(TASK DIRECTIONS):
Print word for word the first line of the listing below and every line after it, through the line with "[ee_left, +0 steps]". Leave out the pictures and the rest.

(DATASET SECTION):
------

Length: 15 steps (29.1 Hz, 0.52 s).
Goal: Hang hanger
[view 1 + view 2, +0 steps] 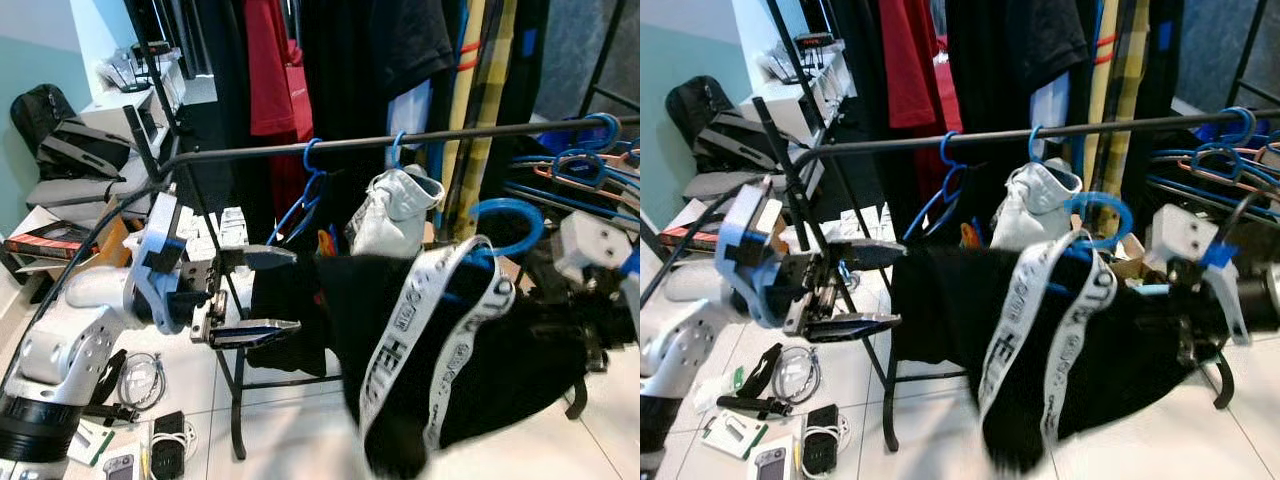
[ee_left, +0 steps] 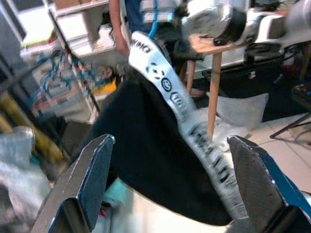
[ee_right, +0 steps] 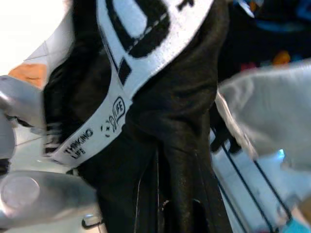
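A blue hanger (image 1: 506,226) carries a black garment (image 1: 470,350) crossed by a white printed strap (image 1: 420,320). It hangs tilted just below and in front of the black rail (image 1: 260,152), with its hook off the rail. My right gripper (image 1: 592,330), partly hidden by the cloth, is shut on the hanger's right end. In the right wrist view, black fabric (image 3: 175,126) sits right at the fingers. My left gripper (image 1: 268,292) stands open at the garment's left edge, one finger above and one below, holding nothing. The left wrist view has the garment (image 2: 150,160) between the open fingers (image 2: 92,179).
A grey-white garment (image 1: 396,212) and an empty blue hanger (image 1: 308,190) hang on the rail. Several blue hangers (image 1: 580,165) crowd its right end, and dark clothes hang behind. The rack's leg (image 1: 236,390), cables (image 1: 140,380) and a phone (image 1: 166,445) are on the floor at left.
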Available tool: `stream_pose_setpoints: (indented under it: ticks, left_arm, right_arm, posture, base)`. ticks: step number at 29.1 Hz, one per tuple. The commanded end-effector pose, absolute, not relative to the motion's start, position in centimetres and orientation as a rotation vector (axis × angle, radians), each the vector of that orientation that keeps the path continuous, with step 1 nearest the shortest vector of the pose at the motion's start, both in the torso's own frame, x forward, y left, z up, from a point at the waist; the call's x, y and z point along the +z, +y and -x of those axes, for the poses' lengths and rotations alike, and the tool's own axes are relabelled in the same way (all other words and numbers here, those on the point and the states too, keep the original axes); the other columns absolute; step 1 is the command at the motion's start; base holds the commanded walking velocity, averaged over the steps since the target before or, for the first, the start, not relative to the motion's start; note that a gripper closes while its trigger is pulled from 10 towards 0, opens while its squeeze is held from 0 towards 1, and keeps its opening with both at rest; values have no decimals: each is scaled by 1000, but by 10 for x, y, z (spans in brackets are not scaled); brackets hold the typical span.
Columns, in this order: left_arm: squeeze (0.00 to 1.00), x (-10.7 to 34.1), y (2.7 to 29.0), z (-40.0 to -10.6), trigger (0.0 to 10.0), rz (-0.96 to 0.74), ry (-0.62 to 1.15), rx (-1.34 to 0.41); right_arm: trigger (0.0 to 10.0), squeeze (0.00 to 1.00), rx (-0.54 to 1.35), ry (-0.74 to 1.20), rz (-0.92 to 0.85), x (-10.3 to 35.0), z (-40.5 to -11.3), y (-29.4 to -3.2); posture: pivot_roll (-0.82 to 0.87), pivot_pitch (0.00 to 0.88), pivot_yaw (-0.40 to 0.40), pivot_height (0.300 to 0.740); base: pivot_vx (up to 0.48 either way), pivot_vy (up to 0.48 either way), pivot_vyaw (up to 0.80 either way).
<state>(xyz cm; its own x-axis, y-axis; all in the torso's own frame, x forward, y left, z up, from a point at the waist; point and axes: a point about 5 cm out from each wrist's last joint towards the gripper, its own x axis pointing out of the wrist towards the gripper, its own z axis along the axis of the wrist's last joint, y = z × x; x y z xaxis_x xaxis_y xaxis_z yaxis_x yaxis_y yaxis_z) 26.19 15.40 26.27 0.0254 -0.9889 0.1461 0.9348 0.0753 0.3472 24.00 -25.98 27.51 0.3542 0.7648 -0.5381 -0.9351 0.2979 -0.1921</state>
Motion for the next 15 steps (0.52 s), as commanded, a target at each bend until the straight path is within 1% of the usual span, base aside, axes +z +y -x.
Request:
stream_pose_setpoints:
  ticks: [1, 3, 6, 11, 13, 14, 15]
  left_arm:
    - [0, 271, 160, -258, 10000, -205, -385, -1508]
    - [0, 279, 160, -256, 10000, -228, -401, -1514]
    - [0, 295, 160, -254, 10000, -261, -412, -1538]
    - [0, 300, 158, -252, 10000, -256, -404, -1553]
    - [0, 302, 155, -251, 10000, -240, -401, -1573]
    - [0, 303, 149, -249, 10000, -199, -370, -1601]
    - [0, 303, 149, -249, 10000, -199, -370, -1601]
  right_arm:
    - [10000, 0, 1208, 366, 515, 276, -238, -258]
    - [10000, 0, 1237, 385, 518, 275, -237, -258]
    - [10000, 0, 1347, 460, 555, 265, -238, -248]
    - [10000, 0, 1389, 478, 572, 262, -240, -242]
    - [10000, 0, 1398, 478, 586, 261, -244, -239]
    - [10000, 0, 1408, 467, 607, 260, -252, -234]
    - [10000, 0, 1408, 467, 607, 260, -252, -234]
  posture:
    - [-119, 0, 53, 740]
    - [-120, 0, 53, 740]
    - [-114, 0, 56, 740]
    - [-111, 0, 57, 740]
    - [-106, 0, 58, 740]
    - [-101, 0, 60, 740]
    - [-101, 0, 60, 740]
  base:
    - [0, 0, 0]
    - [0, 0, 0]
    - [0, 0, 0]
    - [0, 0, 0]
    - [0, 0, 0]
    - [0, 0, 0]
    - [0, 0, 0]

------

(OUTPUT OF THE TASK):
Length: 15 steps (29.1 Hz, 0.52 s).
Goal: Hang hanger
[view 1 + view 2, +0 steps] 
[ee_left, +0 steps] 

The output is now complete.